#### [Brief]
Set down the listing exactly as given, minus images.

#### [The data]

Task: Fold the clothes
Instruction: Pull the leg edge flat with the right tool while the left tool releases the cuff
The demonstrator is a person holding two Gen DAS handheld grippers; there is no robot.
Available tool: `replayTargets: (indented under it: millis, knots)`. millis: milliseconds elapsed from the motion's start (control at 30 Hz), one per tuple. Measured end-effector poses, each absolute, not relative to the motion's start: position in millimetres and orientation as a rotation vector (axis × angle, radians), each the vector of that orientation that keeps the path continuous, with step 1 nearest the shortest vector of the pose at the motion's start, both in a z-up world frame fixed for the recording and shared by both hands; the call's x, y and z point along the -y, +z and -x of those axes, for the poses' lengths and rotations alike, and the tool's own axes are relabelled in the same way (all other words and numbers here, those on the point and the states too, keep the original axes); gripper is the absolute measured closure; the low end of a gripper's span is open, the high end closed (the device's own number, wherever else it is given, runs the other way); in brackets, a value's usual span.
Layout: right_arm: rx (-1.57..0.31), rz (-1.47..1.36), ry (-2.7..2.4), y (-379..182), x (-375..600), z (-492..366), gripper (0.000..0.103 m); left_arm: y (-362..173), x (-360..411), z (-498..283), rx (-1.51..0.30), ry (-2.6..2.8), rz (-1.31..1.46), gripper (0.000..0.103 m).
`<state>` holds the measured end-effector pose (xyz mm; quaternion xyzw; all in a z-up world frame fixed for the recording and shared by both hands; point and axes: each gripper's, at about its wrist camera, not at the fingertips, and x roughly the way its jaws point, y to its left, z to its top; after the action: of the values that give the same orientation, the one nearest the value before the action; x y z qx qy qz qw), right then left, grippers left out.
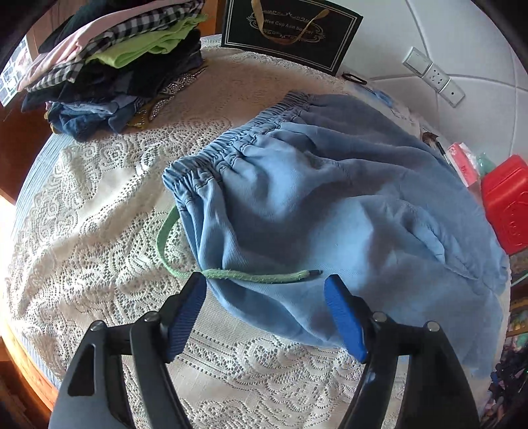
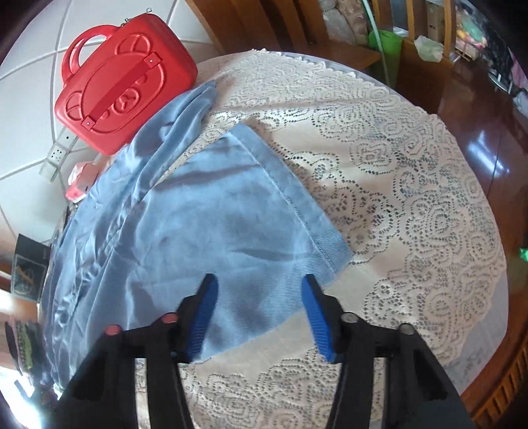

#### [Solution to this exercise]
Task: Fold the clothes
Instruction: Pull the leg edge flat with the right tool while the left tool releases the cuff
The demonstrator is a person holding two Gen DAS handheld grippers; there is no robot.
Available tool: `replayTargets: (indented under it: millis, knots)`. millis: milliseconds elapsed from the motion's start (control at 30 Hz), one per tuple. Measured end-effector poses, each absolute, not relative to the motion's start: position in millimetres and orientation as a rotation vector (axis × angle, radians), each the vector of that orientation that keeps the path continuous, with step 1 nearest the shortest vector of the pose at the motion's start, both in a z-up world frame fixed for the recording and shared by both hands; the call's x, y and z point along the -y, +z and -x of those axes, for the poses' lengths and rotations alike, and the tool's own axes are relabelled in the same way (all other words and numbers here, those on the point and the states too, keep the original axes); gripper is the absolute measured closure; the low end of a gripper's span is open, the high end closed (the device's own number, wherever else it is given, runs the other way); in brackets, a value's usual span.
Layout: right_arm: rx (-1.57..0.31), rz (-1.47..1.36), ry (-2.7..2.4), y (-379..182), x (-375..600), z (-492..366), gripper (0.000..0.103 m); left_arm: y (-362..173), x (-360..411), z (-498..283), rx (-1.51..0.30), ry (-2.6..2.8), rz (-1.31..1.46), gripper (0.000..0.103 m).
`<state>` holds the measured end-effector pose (xyz mm; quaternion xyzw; all in a z-up world frame fixed for the recording and shared by both hands; point and axes: each gripper's, at about its wrist camera, not at the fingertips, and x roughly the way its jaws point, y to its left, z to its top; after the action: of the values that give the same orientation, the one nearest the value before the action; x y z qx qy qz qw), right then left, grippers left out.

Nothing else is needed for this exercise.